* What you are asked to do: The whole listing below should be retyped exactly, without any images.

* Data segment:
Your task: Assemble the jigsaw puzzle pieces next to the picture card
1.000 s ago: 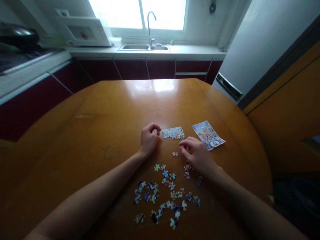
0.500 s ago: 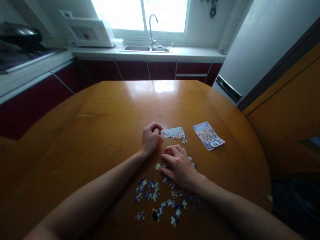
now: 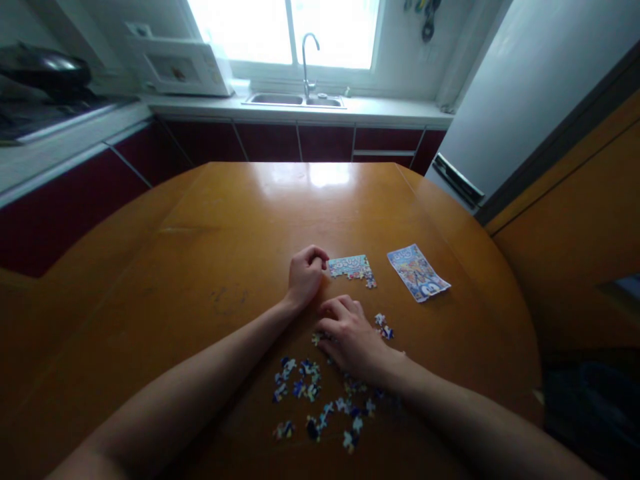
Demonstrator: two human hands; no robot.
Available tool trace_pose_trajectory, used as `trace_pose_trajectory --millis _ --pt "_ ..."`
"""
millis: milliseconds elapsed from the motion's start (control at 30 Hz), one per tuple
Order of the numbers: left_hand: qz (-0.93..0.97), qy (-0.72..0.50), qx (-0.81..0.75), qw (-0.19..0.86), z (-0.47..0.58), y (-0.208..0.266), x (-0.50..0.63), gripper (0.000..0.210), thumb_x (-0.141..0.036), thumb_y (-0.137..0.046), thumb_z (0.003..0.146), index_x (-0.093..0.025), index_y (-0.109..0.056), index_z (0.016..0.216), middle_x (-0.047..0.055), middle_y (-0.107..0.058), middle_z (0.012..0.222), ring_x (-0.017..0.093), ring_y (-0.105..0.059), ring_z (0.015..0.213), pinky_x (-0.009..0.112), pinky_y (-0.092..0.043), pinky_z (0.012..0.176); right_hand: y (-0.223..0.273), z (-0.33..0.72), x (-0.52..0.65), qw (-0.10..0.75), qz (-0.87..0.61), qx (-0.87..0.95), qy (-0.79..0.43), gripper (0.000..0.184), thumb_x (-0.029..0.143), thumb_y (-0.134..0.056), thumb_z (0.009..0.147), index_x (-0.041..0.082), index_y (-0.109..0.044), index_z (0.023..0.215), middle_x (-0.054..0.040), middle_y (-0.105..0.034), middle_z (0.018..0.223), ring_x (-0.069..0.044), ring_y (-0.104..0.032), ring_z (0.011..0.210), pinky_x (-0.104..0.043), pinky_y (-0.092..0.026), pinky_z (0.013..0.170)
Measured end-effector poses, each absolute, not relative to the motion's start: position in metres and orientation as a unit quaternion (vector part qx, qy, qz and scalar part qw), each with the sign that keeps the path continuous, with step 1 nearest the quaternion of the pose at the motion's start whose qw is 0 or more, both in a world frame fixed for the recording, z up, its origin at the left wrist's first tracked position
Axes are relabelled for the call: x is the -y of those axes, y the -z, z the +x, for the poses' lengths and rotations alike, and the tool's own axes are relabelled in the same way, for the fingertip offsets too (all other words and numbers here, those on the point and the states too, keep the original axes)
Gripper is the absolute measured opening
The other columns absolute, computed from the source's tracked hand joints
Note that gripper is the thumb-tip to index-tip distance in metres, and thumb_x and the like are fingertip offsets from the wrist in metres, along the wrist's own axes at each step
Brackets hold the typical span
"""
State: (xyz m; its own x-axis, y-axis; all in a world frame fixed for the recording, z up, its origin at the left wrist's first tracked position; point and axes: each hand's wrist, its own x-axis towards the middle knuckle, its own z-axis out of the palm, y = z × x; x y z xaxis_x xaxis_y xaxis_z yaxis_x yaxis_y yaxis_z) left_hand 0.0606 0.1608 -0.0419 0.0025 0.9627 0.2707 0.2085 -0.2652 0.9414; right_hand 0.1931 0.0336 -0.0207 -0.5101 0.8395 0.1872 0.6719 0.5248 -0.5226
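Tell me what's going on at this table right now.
A person is doing a small jigsaw on a round wooden table in a kitchen. The left hand is curled in a loose fist beside the joined strip at its left end. The right hand lies palm down over the loose pieces, fingers at a piece near the pile's top; what it holds, if anything, is hidden. A picture card lies flat to the right of the strip.
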Motion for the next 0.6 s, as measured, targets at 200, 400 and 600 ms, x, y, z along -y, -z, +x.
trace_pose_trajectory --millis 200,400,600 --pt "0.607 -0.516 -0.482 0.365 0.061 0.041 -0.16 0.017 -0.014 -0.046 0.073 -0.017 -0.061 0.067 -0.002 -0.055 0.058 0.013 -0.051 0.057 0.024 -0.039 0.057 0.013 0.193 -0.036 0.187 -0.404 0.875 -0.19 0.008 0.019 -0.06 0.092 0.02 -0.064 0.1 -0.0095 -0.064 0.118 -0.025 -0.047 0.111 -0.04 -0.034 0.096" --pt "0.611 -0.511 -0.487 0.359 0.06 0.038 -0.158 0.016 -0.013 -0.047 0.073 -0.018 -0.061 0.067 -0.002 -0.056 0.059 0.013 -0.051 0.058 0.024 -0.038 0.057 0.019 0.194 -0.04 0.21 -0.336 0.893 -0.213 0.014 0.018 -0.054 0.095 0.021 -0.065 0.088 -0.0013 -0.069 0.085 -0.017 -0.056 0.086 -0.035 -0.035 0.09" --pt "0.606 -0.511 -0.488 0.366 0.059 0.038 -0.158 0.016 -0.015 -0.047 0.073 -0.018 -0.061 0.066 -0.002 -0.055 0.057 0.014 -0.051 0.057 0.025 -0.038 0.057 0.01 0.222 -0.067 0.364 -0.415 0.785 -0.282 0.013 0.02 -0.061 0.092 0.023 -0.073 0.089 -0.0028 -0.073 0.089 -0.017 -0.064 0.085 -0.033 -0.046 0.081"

* Solution for this task:
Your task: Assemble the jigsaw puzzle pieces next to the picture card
1.000 s ago: 
0.500 s ago: 
now: 
Demonstrator: two human hands; no robot.
Available tool trace_pose_trajectory, used as `trace_pose_trajectory --millis _ --pt "_ ..."`
"""
millis: milliseconds elapsed from the motion's start (control at 30 Hz), one per tuple
Order of the numbers: left_hand: qz (-0.93..0.97), qy (-0.72..0.50), qx (-0.81..0.75), qw (-0.19..0.86), z (-0.47..0.58), y (-0.208..0.266), x (-0.50..0.63), gripper (0.000..0.210), thumb_x (-0.141..0.036), thumb_y (-0.137..0.046), thumb_z (0.003..0.146), index_x (-0.093..0.025), index_y (-0.109..0.056), index_z (0.016..0.216), middle_x (-0.047..0.055), middle_y (-0.107..0.058), middle_z (0.012..0.222), ring_x (-0.017..0.093), ring_y (-0.105..0.059), ring_z (0.015..0.213), pinky_x (-0.009..0.112), pinky_y (-0.092..0.043), pinky_z (0.012..0.176); right_hand: y (-0.223..0.273), z (-0.33..0.72), x (-0.52..0.65), qw (-0.10..0.75), qz (-0.87..0.61), qx (-0.87..0.95), qy (-0.79..0.43), gripper (0.000..0.184), thumb_x (-0.029..0.143), thumb_y (-0.134..0.056), thumb_z (0.009..0.147), index_x (-0.041..0.082), index_y (-0.109..0.044), index_z (0.023..0.215), middle_x (-0.054..0.040), middle_y (-0.105..0.034), middle_z (0.018..0.223), ring_x (-0.069..0.044), ring_y (-0.104..0.032), ring_z (0.011..0.210), pinky_x (-0.104..0.043), pinky_y (-0.092..0.026), pinky_z (0.013..0.170)
Measured end-effector poses, each absolute, not relative to the motion's start: position in metres and orientation as a unit quaternion (vector part qx, qy, qz and scalar part qw), each with the sign that keeps the path continuous, with step 1 nearest the quaternion of the pose at the motion's start whose qw is 0 or more, both in a world frame fixed for the recording, z up, its origin at the left wrist's first tracked position
Axes are relabelled for the call: x is the -y of those axes, y the -z, z the +x, for the poses' lengths and rotations alike, and the tool's own axes are relabelled in the same way, for the fingertip offsets too (all other words and numbers here, those on the point and the states too, keep the original axes)
Gripper is the absolute measured opening
The other columns absolute, computed from the source's tracked hand joints
Note that gripper is the thumb-tip to index-tip distance in metres, and thumb_x and the like are fingertip offsets from the wrist in metres, along the wrist's own axes at each step
Brackets hold the typical span
"""
State: (xyz m; its own x-axis, y-axis; all in a world frame fixed for the recording, z up, its origin at the left wrist's first tracked position; point and axes: each hand's wrist, its own x-axis towards the middle knuckle, its own z-axis out of the palm, y = z × x; x y z xaxis_x xaxis_y xaxis_z yaxis_x yaxis_y yaxis_z) left_hand 0.0606 0.1608 -0.0419 0.0025 0.9627 0.2707 0.2085 -0.2652 0.9414; right_hand 0.1931 0.0336 -0.0207 -0.5101 0.8395 0.1872 0.6719 0.5248 -0.5226
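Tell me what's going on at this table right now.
A person is doing a small jigsaw on a round wooden table in a kitchen. The left hand is curled in a loose fist beside the joined strip at its left end. The right hand lies palm down over the loose pieces, fingers at a piece near the pile's top; what it holds, if anything, is hidden. A picture card lies flat to the right of the strip.
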Motion for the next 0.6 s, as measured, targets at 200, 400 and 600 ms, x, y, z along -y, -z, +x.
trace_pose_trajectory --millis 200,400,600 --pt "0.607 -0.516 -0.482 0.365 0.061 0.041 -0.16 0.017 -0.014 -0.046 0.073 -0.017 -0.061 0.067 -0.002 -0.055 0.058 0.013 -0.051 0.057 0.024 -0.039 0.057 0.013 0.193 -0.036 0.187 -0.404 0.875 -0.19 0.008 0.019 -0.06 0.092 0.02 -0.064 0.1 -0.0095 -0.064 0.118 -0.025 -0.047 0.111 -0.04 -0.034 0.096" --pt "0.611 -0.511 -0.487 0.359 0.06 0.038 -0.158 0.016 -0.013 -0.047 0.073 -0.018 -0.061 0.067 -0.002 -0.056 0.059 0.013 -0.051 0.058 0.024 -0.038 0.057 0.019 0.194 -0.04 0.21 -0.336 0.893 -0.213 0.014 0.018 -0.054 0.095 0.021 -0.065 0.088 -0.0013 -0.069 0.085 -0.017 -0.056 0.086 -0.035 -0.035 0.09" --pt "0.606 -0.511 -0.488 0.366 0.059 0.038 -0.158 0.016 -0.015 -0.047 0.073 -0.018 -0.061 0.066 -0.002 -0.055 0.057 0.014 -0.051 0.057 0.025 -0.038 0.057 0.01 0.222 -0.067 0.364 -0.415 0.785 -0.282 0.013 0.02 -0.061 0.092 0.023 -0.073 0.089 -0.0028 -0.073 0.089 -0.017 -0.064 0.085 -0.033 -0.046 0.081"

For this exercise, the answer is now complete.